##### Data excerpt
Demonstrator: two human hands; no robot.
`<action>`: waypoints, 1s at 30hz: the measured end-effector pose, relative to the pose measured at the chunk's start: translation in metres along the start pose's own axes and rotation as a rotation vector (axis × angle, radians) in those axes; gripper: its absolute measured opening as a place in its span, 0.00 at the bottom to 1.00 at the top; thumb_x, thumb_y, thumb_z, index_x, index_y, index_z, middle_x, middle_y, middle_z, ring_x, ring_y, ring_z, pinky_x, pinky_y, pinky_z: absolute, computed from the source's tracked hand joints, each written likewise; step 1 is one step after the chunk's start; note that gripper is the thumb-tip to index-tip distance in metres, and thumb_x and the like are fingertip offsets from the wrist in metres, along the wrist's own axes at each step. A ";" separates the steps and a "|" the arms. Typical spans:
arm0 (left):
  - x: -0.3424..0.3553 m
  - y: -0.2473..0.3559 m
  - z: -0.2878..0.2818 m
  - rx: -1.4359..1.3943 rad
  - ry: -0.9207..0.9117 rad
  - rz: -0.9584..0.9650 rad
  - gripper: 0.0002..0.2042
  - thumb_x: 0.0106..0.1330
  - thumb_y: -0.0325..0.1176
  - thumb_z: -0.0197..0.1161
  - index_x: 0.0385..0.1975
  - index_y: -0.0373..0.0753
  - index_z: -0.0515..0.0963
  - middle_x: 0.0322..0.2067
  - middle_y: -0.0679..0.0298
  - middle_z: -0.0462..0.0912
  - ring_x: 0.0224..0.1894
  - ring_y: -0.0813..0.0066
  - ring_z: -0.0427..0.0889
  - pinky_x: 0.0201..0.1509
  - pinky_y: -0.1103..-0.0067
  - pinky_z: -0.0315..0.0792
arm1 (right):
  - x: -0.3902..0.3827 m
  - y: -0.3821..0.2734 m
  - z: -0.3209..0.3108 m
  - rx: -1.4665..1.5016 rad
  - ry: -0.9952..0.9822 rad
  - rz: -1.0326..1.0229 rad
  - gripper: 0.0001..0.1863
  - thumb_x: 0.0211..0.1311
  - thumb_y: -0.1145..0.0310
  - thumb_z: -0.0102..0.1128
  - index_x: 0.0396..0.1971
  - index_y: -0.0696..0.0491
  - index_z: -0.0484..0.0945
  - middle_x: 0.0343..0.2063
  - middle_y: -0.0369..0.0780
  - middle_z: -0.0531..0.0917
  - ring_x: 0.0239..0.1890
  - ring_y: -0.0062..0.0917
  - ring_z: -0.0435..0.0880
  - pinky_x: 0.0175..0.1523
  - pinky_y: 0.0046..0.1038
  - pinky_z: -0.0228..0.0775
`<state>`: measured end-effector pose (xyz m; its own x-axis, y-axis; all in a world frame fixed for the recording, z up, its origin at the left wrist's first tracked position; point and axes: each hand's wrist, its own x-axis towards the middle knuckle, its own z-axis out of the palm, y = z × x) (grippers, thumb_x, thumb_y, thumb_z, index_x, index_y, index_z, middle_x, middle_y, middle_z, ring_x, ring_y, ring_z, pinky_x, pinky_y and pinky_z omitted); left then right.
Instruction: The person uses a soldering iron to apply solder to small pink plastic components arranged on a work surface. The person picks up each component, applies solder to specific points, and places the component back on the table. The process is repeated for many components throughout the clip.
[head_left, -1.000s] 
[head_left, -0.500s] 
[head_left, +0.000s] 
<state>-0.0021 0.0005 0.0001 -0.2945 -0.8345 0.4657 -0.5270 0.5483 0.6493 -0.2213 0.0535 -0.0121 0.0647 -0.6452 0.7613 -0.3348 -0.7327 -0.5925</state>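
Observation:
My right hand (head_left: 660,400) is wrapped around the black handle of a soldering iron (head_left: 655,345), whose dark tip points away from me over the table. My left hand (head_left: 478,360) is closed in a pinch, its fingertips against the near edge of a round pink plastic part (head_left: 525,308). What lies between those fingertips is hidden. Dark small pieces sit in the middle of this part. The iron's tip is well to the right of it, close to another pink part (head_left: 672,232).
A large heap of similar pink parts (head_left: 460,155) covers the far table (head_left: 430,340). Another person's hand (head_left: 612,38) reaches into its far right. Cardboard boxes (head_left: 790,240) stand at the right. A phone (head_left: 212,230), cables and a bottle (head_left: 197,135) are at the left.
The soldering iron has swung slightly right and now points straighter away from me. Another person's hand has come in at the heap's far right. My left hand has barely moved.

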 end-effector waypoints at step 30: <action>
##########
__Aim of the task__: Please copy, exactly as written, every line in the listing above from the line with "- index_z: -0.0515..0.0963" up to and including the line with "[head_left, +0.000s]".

__Exercise result__:
  - index_z: -0.0515..0.0963
  - middle_x: 0.0322..0.2067
  - middle_y: -0.0679..0.0298
  - middle_z: -0.0462..0.0912
  - ring_x: 0.0224..0.1894
  - ring_y: -0.0813..0.0066
  - ring_z: -0.0427..0.0889
  - pinky_x: 0.0201..0.1509
  - pinky_y: -0.1103..-0.0067
  - pinky_z: -0.0315..0.0792
arm1 (right):
  - x: -0.3902..0.3827 m
  - y: -0.3821..0.2734 m
  - z: -0.3209..0.3108 m
  - rx: -1.4665..1.5016 rad
  - ry: -0.9952..0.9822 rad
  - rz: -1.0326..1.0229 rad
  - gripper: 0.0001..0.1863
  - thumb_x: 0.0211..0.1311
  - thumb_y: -0.1145..0.0310
  - thumb_z: -0.0102..0.1128
  - index_x: 0.0396..0.1971
  - index_y: -0.0696..0.0491
  - index_z: -0.0484..0.0945
  - middle_x: 0.0343..0.2063
  - middle_y: -0.0369..0.0780
  - middle_z: -0.0531..0.0917
  - ring_x: 0.0239..0.1890
  - ring_y: -0.0062..0.0917
  - ring_z: -0.0435..0.0880
  - pinky_x: 0.0175..0.1523
  - pinky_y: 0.0046..0.1038
  - pinky_z: -0.0228..0.0775
`<state>`: measured end-effector pose (xyz m; its own x-axis, y-axis; all in a world frame fixed for the recording, z up, its origin at the left wrist's first tracked position; point and axes: each hand's wrist, its own x-axis towards the middle knuckle, its own z-axis out of the palm, y = z × x) (grippers, thumb_x, thumb_y, thumb_z, index_x, index_y, index_z, middle_x, middle_y, middle_z, ring_x, ring_y, ring_z, pinky_x, pinky_y and pinky_z omitted); left then right.
Instruction: The person uses a soldering iron to apply solder to small pink plastic components arranged on a work surface. The person picks up each component, applies solder to specific points, and places the component back on the table. The process is repeated for many components throughout the clip.
[head_left, -1.000s] 
[head_left, -0.500s] 
[head_left, +0.000s] 

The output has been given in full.